Earlier that day in Springfield, Missouri, Meanus, a tall, 30-year-old man with a goatee and shoulder-length dreadlocks, had gotten a call from a man named Raquan White, the son of his former boss. White said he was in a financial bind. He was going to come up short on his next rent payment and wanted to sell an iPhone to a 17-year-old named I’Shon Dunham. But White had dealt with Dunham in the past and said that he “didn’t feel trustworthy.” So Meanus says White asked him to come along to make sure Dunham didn’t rob him.
Meanus, who had grown up in some of the roughest areas of St. Louis, told White that the whole thing was a bad idea and offered to just give him some money.

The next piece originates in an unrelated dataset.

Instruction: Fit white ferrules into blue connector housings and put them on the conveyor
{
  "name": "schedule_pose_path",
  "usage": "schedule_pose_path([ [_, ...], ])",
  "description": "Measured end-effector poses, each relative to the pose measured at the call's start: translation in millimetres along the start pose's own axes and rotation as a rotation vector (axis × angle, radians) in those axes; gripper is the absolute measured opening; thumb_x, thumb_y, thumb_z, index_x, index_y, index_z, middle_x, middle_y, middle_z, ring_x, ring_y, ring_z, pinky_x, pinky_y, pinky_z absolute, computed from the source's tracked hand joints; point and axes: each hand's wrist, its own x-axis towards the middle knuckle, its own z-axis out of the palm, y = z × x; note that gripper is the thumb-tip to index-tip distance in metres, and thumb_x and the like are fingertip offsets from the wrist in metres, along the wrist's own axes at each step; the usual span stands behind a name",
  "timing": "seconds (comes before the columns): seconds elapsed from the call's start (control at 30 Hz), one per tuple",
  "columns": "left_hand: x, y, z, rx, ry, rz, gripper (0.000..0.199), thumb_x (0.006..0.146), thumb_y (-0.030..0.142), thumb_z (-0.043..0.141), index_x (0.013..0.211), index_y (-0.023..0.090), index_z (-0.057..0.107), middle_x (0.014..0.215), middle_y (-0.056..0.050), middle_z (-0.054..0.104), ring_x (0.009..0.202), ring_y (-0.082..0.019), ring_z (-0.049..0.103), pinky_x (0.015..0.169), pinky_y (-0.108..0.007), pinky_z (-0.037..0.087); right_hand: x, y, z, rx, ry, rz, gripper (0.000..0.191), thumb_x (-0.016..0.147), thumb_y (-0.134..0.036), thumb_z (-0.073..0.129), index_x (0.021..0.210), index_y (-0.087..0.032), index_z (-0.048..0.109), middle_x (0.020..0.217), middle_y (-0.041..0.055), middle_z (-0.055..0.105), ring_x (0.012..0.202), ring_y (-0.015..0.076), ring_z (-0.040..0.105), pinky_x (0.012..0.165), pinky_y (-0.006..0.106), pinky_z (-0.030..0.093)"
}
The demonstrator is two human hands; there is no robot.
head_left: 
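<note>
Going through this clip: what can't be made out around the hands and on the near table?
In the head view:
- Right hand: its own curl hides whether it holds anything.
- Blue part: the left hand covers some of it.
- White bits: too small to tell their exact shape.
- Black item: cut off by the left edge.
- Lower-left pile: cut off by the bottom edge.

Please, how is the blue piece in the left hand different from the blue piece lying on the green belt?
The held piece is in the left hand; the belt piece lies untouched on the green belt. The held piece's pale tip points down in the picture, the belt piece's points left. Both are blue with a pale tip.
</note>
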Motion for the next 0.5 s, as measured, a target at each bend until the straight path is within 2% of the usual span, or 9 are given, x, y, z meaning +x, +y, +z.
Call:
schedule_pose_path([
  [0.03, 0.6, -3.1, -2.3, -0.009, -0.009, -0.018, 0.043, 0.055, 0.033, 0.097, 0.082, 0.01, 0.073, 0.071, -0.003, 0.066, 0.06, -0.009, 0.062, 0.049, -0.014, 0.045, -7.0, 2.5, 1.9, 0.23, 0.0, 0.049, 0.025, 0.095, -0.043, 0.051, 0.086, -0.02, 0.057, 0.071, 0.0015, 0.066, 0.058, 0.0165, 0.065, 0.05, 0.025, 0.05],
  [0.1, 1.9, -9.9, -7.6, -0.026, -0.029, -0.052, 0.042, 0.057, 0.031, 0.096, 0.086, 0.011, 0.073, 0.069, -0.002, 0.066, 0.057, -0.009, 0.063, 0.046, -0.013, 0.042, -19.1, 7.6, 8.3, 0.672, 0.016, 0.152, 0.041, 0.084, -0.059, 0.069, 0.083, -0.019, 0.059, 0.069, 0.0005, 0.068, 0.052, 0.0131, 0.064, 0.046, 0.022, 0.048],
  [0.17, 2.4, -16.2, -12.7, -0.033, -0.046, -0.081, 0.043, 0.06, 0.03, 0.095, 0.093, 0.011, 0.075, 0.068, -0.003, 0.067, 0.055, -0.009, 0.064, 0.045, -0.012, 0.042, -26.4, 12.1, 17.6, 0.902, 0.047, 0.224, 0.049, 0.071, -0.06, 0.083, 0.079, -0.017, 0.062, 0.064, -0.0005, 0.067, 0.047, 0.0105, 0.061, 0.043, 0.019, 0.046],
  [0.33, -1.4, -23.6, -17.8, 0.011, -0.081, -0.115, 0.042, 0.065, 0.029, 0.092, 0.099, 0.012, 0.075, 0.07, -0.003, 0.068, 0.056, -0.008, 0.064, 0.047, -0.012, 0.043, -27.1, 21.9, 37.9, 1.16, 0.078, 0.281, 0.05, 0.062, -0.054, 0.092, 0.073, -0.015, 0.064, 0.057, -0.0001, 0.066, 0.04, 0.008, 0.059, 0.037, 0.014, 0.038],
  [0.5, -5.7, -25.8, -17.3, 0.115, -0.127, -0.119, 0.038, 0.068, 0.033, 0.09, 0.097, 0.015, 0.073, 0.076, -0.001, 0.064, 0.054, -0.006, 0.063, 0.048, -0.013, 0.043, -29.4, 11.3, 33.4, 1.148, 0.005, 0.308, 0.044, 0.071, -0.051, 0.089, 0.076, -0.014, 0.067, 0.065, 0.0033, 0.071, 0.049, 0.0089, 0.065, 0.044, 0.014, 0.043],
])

But White insisted on going. Not one to abandon a friend, Meanus got in the car.
It had been an unusually warm fall day for the city’s 170,000 residents. About halfway through the ride to the meetup point, Meanus again tried to convince White to go home instead.
“I said, ‘This don’t sound right,’” Meanus told The Appeal in a phone interview from the state’s Crossroads Correctional Center. “Let’s just turn around and go back.” White assured him it would be fine and kept driving.
They eventually reached a two-story apartment building on 422 East Norton Road. Newly planted trees dotted the lawn around the parking lot. Dunham and a stranger emerged from the red brick apartment building. The stranger’s hand was tucked under his shirt. Dunham, a slender teenager with big eyes, a wide smile, and a peach-fuzz beard, hopped into the front seat and asked for the iPhone. But White first demanded to know what the uninvited guest was doing there.
“He cool,” Dunham said.
Dunham then lunged forward, tried to grab the iPhone, and began grappling with White in the front seat. After a brief struggle, Dunham wordlessly pulled out a gun and pointed it at White’s head.
Meanus panicked. He believed that both he and White would be killed. So he pulled out his gun and shot Dunham, killing him.
Distressed, Meanus called the police to report what had happened. He knew he couldn’t have done anything else in the circumstances. He didn’t know, however, that a single state law had already taken away his right to save himself.